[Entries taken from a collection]
════

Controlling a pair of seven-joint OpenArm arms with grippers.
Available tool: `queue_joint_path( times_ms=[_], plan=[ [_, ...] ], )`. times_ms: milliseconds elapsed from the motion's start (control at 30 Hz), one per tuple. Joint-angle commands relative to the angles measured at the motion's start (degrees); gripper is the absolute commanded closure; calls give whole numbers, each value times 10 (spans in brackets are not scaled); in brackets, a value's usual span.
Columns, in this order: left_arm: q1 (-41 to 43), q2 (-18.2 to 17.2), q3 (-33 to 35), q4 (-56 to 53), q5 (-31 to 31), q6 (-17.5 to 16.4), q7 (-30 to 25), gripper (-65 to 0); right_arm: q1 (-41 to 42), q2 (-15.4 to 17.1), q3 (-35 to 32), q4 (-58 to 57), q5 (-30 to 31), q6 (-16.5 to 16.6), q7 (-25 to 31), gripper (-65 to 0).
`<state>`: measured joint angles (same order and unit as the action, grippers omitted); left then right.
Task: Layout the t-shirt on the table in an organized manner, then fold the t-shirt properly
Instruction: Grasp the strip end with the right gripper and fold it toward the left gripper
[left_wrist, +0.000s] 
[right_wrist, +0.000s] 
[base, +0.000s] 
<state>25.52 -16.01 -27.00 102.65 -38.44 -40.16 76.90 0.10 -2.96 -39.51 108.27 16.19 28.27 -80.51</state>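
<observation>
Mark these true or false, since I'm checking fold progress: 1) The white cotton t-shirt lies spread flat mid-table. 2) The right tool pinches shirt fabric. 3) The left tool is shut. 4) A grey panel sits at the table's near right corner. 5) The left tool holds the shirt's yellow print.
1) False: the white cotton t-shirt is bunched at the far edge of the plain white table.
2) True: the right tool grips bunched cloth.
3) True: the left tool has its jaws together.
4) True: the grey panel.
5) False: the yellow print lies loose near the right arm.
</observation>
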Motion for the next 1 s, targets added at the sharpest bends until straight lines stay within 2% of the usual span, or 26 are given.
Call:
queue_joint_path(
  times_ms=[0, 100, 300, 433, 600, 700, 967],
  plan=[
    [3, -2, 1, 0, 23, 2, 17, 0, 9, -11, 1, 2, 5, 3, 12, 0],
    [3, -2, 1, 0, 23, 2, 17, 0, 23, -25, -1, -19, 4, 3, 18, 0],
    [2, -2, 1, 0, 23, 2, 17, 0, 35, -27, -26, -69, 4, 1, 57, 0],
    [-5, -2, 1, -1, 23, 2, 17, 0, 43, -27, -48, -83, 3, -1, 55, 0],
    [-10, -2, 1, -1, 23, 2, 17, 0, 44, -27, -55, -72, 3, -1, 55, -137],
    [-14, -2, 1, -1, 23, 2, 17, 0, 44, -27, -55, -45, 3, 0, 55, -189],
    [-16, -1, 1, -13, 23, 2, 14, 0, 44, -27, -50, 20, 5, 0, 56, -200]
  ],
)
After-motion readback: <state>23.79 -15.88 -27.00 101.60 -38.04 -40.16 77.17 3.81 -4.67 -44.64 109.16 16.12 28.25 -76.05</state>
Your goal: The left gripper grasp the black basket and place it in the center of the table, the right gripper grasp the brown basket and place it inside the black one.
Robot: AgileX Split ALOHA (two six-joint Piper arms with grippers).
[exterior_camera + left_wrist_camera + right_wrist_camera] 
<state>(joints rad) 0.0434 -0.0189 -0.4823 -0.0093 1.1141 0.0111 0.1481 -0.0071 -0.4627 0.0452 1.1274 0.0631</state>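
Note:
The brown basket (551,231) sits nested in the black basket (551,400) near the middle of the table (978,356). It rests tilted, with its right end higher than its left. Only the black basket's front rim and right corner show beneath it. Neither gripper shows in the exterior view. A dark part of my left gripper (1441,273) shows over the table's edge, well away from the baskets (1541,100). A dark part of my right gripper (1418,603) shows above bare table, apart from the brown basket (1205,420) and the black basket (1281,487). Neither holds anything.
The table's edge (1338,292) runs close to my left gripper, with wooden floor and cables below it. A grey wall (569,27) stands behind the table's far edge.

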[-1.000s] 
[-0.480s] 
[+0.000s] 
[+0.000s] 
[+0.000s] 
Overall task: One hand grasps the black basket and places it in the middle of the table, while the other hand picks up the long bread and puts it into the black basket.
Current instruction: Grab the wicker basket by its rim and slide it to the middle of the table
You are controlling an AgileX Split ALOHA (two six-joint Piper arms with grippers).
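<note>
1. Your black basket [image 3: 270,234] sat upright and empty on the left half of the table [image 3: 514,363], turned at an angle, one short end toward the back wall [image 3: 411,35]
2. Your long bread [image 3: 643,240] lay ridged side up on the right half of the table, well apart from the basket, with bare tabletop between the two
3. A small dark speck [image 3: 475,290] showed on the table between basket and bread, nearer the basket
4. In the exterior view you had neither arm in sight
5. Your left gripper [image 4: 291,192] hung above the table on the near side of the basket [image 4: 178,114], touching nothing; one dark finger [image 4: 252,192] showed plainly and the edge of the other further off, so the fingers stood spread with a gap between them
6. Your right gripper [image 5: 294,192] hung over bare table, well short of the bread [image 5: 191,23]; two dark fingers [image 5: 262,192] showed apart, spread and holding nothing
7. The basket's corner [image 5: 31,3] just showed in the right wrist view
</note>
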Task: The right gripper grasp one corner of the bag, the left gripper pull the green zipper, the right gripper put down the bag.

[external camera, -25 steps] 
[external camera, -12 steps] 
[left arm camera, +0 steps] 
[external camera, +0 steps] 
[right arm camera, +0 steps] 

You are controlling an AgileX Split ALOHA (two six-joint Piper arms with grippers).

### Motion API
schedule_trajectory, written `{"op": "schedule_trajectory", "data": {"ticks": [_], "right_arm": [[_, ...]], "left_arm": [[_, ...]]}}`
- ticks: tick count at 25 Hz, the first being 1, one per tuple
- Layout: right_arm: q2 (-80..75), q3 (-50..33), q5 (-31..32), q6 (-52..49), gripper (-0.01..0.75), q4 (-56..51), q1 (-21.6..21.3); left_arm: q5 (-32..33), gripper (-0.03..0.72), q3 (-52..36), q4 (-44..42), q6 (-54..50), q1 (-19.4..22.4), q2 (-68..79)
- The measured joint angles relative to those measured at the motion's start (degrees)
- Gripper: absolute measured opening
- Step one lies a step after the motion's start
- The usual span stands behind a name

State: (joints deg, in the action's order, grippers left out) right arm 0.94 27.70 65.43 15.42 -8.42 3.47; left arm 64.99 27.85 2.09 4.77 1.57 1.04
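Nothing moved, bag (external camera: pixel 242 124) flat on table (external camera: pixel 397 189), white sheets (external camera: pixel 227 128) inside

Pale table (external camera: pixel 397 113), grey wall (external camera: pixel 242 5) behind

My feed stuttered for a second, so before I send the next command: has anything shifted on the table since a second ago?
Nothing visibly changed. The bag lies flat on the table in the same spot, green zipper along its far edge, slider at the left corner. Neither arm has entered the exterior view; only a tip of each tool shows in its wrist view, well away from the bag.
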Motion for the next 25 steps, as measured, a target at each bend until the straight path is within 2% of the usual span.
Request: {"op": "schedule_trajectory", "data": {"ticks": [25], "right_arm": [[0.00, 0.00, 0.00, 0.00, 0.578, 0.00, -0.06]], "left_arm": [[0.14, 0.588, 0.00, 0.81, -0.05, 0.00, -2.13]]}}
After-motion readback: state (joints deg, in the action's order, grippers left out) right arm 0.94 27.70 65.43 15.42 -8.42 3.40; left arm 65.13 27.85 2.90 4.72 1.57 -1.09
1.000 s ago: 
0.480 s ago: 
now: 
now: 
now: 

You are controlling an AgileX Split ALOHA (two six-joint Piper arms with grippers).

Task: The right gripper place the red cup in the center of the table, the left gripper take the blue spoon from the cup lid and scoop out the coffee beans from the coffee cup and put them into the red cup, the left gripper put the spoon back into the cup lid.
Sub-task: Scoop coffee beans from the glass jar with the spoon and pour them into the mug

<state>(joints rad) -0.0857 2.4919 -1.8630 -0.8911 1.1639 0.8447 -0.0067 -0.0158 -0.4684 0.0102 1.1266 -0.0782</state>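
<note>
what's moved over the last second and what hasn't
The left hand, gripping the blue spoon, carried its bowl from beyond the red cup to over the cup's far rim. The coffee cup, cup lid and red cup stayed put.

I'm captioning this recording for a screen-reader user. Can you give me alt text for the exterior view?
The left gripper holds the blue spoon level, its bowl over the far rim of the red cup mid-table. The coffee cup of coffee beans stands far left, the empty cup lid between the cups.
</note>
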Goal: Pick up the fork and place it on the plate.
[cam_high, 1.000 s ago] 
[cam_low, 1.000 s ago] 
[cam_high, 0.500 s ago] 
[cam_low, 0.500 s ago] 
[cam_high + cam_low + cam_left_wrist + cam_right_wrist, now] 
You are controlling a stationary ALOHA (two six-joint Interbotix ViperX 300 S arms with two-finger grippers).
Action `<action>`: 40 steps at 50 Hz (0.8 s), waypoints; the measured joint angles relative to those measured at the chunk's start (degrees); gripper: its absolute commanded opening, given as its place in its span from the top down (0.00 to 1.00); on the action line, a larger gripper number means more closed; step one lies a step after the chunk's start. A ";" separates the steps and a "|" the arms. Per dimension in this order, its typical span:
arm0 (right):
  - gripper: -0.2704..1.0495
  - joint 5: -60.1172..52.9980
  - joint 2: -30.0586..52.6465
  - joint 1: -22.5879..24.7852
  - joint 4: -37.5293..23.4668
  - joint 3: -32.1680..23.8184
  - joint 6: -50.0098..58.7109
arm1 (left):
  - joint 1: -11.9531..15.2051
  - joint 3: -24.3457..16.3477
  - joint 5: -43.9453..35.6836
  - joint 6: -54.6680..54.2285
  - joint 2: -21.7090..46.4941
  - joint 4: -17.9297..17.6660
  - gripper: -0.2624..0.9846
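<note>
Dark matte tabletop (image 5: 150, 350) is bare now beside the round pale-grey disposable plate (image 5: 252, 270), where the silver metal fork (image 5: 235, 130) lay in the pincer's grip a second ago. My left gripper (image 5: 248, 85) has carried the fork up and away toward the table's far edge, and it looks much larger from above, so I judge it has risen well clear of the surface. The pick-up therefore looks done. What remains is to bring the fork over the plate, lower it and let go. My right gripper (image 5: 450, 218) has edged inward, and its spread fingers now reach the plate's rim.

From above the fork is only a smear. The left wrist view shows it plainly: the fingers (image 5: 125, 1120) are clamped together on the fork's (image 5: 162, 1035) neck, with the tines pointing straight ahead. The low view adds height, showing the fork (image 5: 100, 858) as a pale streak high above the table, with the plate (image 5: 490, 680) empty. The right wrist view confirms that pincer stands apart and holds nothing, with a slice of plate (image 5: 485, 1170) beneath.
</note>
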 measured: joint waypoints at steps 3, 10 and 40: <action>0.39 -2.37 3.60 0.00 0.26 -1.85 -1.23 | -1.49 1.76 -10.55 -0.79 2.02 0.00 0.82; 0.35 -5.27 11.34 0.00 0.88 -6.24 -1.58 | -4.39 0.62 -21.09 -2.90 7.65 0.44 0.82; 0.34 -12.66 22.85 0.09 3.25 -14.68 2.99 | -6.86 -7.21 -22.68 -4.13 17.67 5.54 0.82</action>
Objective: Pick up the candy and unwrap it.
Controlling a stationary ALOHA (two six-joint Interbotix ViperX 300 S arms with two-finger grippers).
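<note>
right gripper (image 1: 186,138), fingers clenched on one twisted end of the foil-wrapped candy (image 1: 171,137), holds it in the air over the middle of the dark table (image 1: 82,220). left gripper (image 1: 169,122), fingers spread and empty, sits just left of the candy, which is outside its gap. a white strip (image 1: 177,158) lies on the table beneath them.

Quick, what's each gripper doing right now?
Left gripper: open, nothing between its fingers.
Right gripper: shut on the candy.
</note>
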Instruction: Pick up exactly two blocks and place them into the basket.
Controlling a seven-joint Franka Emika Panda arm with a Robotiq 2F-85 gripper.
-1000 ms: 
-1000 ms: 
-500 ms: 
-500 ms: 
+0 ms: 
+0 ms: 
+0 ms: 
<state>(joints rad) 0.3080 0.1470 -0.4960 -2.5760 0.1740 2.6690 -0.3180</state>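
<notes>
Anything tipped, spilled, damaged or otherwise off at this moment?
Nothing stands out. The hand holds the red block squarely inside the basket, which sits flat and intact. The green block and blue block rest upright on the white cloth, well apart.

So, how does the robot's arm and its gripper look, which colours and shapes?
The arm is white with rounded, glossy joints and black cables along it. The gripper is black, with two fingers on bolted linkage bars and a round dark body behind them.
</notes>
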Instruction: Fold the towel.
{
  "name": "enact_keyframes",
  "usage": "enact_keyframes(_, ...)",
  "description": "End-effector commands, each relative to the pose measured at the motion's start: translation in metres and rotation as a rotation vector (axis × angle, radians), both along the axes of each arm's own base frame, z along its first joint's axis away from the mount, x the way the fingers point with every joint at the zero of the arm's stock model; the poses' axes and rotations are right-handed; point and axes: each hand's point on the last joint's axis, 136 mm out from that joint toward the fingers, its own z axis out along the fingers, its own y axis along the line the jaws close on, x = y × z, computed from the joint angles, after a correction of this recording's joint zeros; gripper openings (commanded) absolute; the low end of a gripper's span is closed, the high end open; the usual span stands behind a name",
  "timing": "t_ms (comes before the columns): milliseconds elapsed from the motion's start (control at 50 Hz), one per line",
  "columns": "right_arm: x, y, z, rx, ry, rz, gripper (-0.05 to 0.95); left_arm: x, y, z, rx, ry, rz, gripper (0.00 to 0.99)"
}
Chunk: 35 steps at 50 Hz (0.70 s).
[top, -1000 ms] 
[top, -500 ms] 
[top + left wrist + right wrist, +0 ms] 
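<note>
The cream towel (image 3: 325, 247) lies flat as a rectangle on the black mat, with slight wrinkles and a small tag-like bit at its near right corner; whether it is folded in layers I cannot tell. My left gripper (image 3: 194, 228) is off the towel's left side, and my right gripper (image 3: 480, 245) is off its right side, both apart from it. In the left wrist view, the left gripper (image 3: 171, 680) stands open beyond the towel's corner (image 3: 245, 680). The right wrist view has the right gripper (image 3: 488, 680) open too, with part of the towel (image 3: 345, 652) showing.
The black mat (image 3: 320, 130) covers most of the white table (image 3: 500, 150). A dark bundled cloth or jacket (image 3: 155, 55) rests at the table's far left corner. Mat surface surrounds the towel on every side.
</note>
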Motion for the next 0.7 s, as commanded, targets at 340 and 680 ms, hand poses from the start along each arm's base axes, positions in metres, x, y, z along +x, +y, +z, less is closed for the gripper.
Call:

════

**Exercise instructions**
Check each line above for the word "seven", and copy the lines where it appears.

**Result**
Controlling a pair of seven-joint OpenArm arms with grippers.
Controlling a seven-joint Franka Emika Panda arm with a Robotiq 2F-85 gripper.

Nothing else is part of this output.